Q: Please help with optimum setup

Would it be a more efficient and secure setup if I disabled DCHP on the D-link and set up DHCP and NAT on the first Airport Extreme?

No.  The only reason to consider this would be if there were some special feature or service that required that the first AirPort be set up as the DHCP and NAT router for the network.

So the fact that everything is connected via an Airport Extreme protects it via the Extremes FireWall?

No, the firewall is in the D-Link device.  No firewall in the AirPorts.

The D-Link has DHCP for ranges 33 to 254, so my static devices should be in the range say 10 to 30?

Could be if you prefer, but it doesn't really matter since each AirPort always gets the same IP address.

Unfortunately, the document does not mention that the NAT "firewall" is not enabled when the AirPorts are in Bridge Mode.

Even if the AirPort is set up as a DHCP and NAT router, Apple is really stretching it to say that there is a "firewall" in the AirPort, since NAT is not really a firewall in the traditional sense.

D-Link, TP-Link, Netgear, Asus

Sorry, I don't use any of the products that you mention, so cannot help on any recommendations in that regard.

Apple put the security into the client.. so Mac or iOS device.. rather than putting a lot of security into the router.

There are good reasons for this. The security on the router (unless you have enterprise grade equipment) is designed mostly to protect the router itself. So from the point of view of security of router the Apple is very good. I have never heard of one being hacked. (even when there was a hole in it, Apple simply have so little configuration access that it hardly matters).

Attempts to hack your computers can come from a number of different methods. A standard NAT router blocks most direct hijack attempts. NAT is NOT a firewall as Bob has stated and can be broken but it does provide a first level of security. Having an SPI separate firewall in a router can also help. However it will cause issues and require lots of careful looking after to maintain the right level of allowing packets out of the system and legit packets back in without letting in the evil ones.

So the path for most security issues are infected websites and downloads. A router firewall cannot block these.. you have deliberately selected them. What a router firewall can do is block them calling home. That is the job of SPI firewall in the better routers.. so if you get a trojan for instance in a computer the SPI firewall will block that dialling out.. !! Of course virus and trojan writers will develop new methods to get around any static firewall block so it is extremely difficult to stop at the router.

The place to stop the security breakdown is in the device itself.. so it cannot be hacked or by using antivirus type software you can prevent a virus loading itself into memory.

Now some specifics.

Any low end modem router is built around virtually identical platform and firmware is OEM developed by the Chipset manufacturer and tweaked by the seller.. The difference between the brands you mention is minimal. They have all had issues with their firmware being hacked.. so it is important to use the latest version.

IMHO the better method is to use a bridged modem and the airport in PPPOE mode.. this is problematic for some users and impossible if the ISP doesn't support PPPOE (or IPOE now). So give it a try. A cheap bridged modem and run PPPOE client on the WAN of the airport. If it works for you and is reliable that will give you the best security unless you are prepared to buy something that takes third party.
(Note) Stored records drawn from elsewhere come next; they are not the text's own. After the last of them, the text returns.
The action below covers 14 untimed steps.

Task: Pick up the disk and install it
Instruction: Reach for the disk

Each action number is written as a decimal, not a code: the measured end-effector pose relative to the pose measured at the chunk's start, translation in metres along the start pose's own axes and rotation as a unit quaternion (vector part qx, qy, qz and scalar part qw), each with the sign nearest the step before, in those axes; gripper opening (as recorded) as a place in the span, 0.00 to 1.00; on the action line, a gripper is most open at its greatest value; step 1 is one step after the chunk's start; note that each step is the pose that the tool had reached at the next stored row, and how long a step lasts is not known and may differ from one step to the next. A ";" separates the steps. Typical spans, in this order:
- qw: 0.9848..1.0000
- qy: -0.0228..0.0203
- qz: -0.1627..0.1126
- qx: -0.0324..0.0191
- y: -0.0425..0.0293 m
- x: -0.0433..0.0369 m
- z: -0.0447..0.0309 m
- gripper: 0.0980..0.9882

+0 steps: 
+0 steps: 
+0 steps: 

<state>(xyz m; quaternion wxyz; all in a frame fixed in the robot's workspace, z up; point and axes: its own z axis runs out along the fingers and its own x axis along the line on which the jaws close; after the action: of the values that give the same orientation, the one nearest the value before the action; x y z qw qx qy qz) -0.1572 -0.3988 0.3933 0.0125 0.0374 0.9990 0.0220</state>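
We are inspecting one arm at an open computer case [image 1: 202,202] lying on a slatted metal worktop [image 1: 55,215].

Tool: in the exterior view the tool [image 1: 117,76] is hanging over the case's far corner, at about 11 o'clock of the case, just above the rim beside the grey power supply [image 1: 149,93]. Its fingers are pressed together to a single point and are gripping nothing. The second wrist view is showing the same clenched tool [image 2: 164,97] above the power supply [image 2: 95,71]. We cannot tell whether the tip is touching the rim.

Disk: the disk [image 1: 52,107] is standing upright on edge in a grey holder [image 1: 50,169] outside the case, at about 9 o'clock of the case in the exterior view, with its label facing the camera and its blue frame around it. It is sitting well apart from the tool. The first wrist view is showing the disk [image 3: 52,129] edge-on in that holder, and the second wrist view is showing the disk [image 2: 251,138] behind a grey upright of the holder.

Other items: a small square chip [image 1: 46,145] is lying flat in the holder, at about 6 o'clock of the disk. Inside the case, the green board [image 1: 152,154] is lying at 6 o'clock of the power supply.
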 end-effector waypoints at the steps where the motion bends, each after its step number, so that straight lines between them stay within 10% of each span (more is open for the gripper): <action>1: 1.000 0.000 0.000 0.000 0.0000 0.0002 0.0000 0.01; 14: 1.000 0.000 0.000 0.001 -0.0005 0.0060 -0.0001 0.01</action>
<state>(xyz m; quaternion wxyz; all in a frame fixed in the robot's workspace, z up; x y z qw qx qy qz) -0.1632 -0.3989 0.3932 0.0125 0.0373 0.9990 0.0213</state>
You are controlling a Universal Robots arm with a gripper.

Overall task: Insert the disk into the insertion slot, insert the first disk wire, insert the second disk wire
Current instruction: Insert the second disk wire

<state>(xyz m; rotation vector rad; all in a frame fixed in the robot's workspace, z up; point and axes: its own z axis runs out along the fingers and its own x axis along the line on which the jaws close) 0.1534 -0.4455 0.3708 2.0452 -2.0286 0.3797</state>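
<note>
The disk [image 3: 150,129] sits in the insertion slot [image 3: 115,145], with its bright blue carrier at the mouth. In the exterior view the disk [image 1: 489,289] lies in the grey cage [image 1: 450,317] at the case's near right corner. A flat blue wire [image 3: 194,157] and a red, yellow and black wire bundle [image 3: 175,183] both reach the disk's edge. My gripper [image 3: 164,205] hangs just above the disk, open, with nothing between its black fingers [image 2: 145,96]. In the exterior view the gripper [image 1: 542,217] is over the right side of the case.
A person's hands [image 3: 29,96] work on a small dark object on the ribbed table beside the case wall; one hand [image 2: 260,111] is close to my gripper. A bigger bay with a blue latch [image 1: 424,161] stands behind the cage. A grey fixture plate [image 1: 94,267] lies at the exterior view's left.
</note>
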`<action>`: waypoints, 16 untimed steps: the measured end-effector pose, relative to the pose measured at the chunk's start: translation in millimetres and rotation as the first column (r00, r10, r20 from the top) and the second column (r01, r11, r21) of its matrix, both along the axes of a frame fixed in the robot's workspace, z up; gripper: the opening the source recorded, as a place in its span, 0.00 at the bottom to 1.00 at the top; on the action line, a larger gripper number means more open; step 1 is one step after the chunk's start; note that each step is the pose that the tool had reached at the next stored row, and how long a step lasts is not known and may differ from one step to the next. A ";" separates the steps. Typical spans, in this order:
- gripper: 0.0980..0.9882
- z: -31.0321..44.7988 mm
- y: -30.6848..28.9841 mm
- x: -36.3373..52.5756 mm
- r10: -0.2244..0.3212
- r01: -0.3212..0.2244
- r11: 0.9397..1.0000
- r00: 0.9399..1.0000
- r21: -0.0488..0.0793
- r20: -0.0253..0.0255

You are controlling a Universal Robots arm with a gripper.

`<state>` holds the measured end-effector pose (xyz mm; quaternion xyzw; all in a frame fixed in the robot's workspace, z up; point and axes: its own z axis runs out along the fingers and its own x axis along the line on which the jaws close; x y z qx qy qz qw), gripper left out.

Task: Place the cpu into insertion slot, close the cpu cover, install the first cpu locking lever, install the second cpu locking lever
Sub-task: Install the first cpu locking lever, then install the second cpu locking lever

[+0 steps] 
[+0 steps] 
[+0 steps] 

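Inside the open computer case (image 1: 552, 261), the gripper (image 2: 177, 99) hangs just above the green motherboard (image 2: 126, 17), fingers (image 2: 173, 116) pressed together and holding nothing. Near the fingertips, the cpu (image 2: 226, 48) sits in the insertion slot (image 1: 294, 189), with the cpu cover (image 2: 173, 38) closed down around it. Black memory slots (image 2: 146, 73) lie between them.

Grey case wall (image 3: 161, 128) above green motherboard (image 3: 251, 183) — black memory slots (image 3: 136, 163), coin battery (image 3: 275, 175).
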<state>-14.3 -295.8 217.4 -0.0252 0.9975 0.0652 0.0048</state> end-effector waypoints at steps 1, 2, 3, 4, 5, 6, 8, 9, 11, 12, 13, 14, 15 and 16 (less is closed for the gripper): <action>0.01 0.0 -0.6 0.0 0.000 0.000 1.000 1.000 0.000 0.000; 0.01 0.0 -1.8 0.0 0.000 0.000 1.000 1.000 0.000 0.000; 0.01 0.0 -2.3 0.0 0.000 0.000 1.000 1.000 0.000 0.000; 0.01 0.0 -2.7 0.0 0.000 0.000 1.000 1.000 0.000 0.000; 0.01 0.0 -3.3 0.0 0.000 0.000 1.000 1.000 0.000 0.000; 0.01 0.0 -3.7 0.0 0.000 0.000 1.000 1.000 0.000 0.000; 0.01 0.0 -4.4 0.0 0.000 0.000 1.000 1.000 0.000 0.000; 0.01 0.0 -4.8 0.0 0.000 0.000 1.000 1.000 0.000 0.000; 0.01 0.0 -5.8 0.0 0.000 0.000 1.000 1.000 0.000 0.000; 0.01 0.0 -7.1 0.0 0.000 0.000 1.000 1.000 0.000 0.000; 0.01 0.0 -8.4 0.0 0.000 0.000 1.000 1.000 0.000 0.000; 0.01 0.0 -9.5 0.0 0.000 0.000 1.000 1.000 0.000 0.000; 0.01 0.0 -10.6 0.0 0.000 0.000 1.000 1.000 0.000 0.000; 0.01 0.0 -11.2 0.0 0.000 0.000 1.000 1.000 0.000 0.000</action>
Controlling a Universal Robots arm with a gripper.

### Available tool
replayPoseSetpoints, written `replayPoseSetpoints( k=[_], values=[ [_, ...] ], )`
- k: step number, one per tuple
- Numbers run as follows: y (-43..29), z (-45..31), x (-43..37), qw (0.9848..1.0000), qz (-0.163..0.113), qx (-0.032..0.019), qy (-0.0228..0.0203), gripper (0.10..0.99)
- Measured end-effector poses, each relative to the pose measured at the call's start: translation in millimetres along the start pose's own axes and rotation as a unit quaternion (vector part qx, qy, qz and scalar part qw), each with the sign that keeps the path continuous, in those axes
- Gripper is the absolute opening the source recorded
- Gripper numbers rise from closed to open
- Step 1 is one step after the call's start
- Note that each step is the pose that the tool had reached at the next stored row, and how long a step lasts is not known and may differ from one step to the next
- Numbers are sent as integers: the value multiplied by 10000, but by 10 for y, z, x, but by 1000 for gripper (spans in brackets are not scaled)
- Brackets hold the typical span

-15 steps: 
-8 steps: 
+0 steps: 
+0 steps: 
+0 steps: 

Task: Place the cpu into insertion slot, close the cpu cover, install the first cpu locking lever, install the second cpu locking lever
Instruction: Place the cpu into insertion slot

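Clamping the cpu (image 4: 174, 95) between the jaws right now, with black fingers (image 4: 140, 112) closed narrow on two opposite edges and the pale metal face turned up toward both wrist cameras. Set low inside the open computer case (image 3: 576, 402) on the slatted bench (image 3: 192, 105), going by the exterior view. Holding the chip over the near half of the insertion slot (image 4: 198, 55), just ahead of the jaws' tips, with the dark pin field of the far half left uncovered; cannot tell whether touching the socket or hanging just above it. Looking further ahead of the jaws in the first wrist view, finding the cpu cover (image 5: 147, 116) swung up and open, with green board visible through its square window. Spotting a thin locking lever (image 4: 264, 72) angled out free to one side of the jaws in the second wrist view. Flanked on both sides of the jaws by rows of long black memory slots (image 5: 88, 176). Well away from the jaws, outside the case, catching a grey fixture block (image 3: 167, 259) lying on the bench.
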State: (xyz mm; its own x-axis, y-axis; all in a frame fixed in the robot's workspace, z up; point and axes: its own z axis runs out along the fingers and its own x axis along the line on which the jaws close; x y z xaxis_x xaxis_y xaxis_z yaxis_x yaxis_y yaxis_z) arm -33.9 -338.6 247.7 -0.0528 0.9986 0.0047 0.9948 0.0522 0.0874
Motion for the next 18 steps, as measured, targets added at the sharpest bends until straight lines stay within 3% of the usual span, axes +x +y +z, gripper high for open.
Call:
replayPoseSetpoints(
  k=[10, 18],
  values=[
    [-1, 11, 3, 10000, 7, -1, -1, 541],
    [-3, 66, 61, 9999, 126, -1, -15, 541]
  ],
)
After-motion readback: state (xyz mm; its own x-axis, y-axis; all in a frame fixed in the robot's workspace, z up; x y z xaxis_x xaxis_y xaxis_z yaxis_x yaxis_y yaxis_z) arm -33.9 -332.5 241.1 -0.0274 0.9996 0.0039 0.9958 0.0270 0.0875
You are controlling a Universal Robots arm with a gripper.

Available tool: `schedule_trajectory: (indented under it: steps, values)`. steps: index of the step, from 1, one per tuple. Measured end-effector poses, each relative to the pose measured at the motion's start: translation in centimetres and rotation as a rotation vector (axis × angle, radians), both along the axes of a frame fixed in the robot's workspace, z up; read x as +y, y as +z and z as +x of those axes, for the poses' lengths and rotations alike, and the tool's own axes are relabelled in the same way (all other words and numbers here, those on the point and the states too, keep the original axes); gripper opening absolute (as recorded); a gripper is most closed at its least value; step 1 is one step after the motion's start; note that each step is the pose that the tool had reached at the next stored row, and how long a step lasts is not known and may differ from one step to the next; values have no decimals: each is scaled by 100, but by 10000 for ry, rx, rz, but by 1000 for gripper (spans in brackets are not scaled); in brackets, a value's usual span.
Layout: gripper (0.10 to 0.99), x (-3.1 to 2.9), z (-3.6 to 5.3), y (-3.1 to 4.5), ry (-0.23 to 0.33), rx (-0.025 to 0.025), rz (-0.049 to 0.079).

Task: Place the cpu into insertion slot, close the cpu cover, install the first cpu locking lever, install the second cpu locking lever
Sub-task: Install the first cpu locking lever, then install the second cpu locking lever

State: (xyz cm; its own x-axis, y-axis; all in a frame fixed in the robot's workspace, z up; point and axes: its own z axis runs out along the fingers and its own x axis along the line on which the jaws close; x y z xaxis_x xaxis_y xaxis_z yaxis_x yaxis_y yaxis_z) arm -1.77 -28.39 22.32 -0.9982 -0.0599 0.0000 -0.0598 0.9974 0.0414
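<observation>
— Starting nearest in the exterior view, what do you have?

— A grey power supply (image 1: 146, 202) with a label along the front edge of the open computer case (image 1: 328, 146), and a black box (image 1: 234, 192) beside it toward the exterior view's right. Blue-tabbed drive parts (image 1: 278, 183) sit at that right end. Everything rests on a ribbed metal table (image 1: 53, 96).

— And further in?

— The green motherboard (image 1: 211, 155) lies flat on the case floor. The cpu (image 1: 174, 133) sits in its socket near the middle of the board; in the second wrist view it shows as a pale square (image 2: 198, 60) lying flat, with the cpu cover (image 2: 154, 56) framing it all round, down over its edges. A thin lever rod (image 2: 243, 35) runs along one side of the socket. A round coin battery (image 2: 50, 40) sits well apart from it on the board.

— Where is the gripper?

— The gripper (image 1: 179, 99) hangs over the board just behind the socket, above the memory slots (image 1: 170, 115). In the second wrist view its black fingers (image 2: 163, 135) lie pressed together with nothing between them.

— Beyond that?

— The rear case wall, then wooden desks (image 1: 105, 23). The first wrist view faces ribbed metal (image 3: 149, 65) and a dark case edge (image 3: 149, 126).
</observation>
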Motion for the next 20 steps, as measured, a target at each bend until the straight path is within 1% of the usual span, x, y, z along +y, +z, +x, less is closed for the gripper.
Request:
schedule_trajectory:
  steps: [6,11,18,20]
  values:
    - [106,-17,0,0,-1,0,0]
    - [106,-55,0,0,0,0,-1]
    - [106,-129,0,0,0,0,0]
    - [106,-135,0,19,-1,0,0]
What is more important is at the client end.. OS X and iOS up to date with latest patches.. I would not run anti-virus on a Mac as they are more problematic than they are worth but be a smart user and don't open downloads you don't know the source of. For PC of course you MUST run anti-virus and some security software as well. This is essential. Have excellent backups and expect over the course of a few years to need your current backup so you can wipe an infected computer and reinstall from a clean backup.. this is not without effort.

If the Apple router won't work in PPPOE with bridged modem post back for other methods to improve the security.

PPPoE on the AirPort might be worth a try, but is not something that I would normally recommend as a solution, since it seems to create more problems than it solves.

But, you never know. If Richard Mac User has the time to experiment and wants to give that a try for week or so, he will have a good idea of whether it will work or not on his network.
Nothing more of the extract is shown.